▼
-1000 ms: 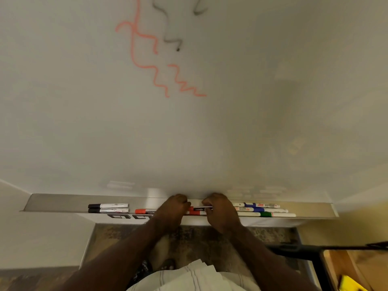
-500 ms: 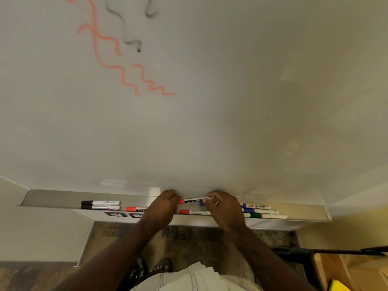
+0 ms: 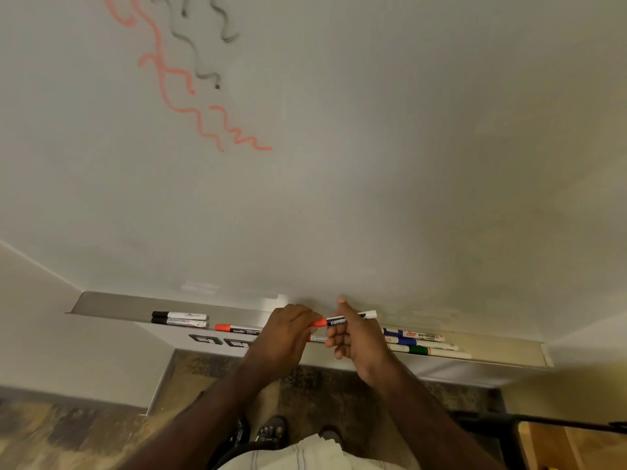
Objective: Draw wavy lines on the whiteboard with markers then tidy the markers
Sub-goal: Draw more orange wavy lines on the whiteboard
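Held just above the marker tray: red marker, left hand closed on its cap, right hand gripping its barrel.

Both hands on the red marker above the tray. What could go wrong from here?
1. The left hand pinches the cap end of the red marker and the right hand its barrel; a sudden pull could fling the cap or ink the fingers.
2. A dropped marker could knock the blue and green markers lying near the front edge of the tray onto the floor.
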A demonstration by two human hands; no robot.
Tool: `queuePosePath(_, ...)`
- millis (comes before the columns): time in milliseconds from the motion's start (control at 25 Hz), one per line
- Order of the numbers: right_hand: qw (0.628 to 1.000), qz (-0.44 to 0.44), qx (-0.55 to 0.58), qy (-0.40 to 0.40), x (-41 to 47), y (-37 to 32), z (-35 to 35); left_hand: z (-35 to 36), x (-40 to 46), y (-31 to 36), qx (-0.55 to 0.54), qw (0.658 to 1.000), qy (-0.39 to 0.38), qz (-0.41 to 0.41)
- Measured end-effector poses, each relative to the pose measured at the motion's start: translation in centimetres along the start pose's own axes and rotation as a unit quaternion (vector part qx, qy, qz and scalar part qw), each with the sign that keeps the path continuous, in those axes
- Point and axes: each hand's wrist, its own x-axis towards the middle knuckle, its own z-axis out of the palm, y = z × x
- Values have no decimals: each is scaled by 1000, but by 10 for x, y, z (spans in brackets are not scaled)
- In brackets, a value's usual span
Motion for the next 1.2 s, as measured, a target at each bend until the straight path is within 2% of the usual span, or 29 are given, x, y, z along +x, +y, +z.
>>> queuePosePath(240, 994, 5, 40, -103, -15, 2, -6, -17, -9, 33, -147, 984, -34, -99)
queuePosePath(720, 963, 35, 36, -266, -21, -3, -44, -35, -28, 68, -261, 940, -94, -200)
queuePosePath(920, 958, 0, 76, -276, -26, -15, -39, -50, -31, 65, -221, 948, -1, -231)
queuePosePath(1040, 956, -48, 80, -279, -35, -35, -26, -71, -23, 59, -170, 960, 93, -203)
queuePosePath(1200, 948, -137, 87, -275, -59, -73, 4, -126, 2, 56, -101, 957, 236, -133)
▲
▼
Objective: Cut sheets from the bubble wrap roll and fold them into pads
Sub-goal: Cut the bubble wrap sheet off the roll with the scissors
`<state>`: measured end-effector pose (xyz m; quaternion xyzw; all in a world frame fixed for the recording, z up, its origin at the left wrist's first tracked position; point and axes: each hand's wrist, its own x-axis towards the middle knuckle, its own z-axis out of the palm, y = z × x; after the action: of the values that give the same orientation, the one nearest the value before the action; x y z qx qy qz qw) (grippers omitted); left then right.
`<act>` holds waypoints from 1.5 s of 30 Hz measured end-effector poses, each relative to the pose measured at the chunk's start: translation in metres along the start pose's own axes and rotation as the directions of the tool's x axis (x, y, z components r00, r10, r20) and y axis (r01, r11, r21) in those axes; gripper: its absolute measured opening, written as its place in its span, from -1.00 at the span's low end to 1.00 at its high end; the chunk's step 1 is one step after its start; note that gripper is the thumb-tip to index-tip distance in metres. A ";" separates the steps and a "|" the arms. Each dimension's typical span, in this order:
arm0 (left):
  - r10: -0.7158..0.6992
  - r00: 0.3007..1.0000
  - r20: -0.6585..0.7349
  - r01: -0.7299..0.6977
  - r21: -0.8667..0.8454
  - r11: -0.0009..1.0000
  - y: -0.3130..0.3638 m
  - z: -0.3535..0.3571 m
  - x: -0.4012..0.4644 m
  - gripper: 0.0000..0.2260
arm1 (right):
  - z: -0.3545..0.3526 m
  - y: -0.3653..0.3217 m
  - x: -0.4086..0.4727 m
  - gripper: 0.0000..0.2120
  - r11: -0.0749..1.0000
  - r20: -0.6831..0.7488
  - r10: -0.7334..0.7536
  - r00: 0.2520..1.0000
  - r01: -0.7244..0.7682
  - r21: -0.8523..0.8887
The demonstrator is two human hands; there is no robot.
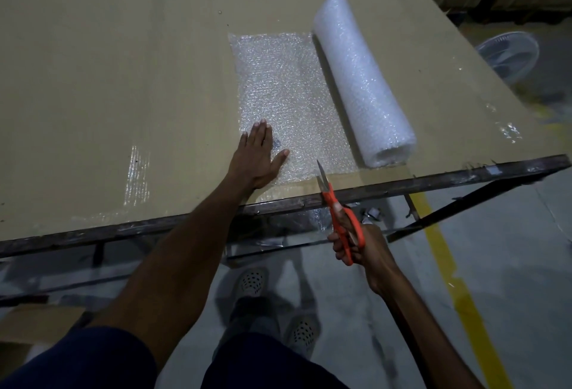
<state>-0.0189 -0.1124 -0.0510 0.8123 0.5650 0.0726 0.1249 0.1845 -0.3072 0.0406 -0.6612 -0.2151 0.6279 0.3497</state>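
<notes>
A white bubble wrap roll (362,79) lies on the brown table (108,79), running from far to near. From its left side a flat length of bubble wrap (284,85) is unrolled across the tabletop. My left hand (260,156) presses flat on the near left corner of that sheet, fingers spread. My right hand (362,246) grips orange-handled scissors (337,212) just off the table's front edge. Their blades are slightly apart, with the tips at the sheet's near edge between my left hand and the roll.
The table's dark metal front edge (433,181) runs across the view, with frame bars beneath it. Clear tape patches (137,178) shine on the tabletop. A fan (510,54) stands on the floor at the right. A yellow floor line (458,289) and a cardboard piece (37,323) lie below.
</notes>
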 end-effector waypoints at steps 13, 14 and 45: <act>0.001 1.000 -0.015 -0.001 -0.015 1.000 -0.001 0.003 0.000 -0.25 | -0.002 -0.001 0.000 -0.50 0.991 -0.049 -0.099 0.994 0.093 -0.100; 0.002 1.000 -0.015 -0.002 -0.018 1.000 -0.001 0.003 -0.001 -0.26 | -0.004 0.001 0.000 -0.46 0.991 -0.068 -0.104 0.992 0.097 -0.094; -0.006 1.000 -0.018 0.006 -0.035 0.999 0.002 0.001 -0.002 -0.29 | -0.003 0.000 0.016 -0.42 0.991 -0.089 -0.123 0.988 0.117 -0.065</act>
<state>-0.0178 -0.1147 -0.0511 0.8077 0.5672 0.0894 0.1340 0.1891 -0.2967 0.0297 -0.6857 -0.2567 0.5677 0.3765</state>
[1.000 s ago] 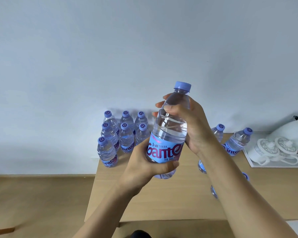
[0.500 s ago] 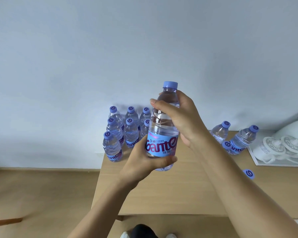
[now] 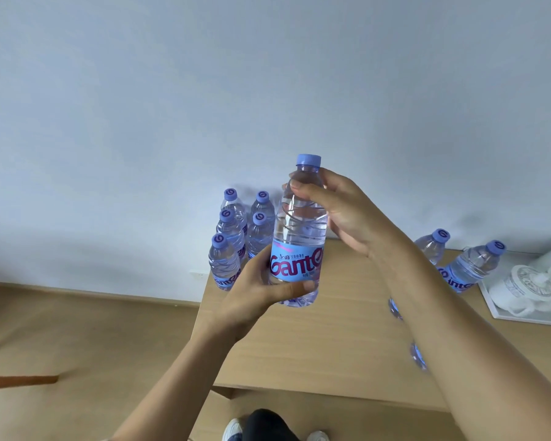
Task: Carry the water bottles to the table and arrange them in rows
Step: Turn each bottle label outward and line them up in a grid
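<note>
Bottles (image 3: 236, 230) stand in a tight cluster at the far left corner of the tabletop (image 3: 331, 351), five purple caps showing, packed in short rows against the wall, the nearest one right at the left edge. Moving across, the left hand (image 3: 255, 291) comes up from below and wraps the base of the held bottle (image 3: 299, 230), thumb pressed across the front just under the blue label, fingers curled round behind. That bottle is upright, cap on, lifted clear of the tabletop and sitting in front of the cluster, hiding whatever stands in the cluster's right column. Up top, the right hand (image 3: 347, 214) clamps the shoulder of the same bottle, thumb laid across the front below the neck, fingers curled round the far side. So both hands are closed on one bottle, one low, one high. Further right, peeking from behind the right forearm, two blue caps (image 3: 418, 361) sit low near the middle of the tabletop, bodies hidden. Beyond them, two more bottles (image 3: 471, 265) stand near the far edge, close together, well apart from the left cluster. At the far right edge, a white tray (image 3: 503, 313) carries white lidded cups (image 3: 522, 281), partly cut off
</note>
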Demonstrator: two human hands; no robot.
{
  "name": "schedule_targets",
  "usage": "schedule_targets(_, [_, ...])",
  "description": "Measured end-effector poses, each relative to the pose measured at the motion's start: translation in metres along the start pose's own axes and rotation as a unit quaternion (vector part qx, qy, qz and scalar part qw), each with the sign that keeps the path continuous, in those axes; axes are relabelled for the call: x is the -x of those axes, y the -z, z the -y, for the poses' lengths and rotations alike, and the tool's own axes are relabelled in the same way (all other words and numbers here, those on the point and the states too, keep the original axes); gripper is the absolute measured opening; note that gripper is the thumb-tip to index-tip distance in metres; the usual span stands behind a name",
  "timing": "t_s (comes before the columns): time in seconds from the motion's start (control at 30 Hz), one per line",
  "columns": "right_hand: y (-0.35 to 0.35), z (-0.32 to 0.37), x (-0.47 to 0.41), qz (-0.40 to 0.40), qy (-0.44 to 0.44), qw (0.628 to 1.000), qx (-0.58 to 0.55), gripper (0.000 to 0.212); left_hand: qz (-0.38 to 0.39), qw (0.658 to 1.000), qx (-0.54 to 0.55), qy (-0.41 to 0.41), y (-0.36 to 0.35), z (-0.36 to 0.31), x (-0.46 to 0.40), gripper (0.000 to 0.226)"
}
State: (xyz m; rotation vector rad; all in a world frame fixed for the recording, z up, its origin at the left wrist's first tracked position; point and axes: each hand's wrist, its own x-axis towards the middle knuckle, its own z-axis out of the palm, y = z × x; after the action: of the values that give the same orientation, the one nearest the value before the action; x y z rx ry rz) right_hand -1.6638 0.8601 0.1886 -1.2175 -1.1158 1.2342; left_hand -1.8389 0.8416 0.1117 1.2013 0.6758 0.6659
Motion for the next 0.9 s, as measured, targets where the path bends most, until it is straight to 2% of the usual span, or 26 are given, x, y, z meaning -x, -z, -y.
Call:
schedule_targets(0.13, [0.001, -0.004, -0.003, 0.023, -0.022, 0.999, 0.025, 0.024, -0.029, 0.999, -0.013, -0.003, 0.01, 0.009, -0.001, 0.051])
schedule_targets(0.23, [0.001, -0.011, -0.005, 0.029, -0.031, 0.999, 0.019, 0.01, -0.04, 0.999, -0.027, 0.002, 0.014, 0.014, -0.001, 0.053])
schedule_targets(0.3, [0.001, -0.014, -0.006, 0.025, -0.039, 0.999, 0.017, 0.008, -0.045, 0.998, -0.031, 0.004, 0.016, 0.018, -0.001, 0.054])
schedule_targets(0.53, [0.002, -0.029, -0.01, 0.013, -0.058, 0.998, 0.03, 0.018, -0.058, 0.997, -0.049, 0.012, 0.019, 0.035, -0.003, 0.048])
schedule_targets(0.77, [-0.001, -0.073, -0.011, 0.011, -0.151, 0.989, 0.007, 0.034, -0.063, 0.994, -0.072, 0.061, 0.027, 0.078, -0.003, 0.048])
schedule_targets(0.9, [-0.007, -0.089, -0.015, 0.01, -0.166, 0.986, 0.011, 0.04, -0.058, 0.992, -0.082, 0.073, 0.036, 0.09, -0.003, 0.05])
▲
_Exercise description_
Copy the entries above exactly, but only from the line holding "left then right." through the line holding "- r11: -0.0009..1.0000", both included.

_Task solution_
`<state>`: measured end-effector pose (xyz m; quaternion xyzw; all in a world frame fixed for the recording, z up, its origin at the left wrist's first tracked position; point and axes: each hand's wrist, its own x-axis towards the middle knuckle, its own z-axis out of the palm, y = z × x; after the action: of the values that give the same orientation, the one nearest the value before the action; x y z qx qy qz qw) (grippers omitted); left then right.
`<act>` holds waypoints from 1.5 s of 30 Hz measured end-effector poses, each relative to the pose measured at the chunk's start: translation in metres along the start pose's own axes and rotation as the directions of the tool's x axis (x, y, z components r00, r10, r20) and y axis (r01, r11, r21) in those axes; gripper: its absolute measured opening, written as its place in its span, from -1.00 at the span's low end to 1.00 at its high end; the chunk's step 1 is one step after its start; note that gripper is the thumb-tip to index-tip distance in metres. A ";" separates the steps and a "|" the arms. Each dimension's typical span, in this order:
arm0 (left):
  - r10: -0.7158..0.6992
  - r00: 0.3007..1.0000
  - r20: -0.6585..0.7349
  - r01: -0.7299..0.6977
  - r21: -0.8667..0.8454
  - r11: -0.0009..1.0000

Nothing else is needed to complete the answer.